Brief
For this task, copy the data that follows exactly, keeping every character.

'''

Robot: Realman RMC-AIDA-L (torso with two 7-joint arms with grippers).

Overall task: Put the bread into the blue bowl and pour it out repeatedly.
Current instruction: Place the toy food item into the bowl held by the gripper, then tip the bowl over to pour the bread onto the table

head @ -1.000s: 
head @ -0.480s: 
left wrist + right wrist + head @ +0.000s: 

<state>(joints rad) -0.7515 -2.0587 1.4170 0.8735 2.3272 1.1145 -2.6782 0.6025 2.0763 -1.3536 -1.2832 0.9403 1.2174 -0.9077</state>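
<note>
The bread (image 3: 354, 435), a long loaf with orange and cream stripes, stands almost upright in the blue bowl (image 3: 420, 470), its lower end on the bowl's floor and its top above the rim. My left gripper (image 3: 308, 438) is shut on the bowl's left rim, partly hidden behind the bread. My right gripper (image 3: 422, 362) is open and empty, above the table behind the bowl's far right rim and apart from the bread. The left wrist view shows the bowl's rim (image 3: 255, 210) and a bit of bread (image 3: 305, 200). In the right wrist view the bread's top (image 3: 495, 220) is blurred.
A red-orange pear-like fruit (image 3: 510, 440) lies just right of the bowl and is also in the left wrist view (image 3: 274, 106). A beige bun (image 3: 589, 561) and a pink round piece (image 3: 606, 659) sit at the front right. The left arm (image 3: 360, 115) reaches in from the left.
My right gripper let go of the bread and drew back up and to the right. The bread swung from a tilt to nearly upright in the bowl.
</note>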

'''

Your solution
Robot: Realman RMC-AIDA-L (torso with two 7-joint arms with grippers).

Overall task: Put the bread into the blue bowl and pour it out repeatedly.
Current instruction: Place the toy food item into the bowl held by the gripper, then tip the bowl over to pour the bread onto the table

head @ -1.000s: 
head @ -0.480s: 
left wrist + right wrist + head @ +0.000s: 

<state>(joints rad) -0.7515 -2.0587 1.4170 0.8735 2.3272 1.1145 -2.6782 0.6025 2.0763 -1.3536 -1.2832 0.9403 1.2174 -0.9077</state>
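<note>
The bread (image 3: 354, 435), a long loaf with orange and cream stripes, stands almost upright in the blue bowl (image 3: 420, 470), its lower end on the bowl's floor and its top above the rim. My left gripper (image 3: 308, 438) is shut on the bowl's left rim, partly hidden behind the bread. My right gripper (image 3: 422, 362) is open and empty, above the table behind the bowl's far right rim and apart from the bread. The left wrist view shows the bowl's rim (image 3: 255, 210) and a bit of bread (image 3: 305, 200). In the right wrist view the bread's top (image 3: 495, 220) is blurred.
A red-orange pear-like fruit (image 3: 510, 440) lies just right of the bowl and is also in the left wrist view (image 3: 274, 106). A beige bun (image 3: 589, 561) and a pink round piece (image 3: 606, 659) sit at the front right. The left arm (image 3: 360, 115) reaches in from the left.
My right gripper let go of the bread and drew back up and to the right. The bread swung from a tilt to nearly upright in the bowl.
</note>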

This answer has no further content.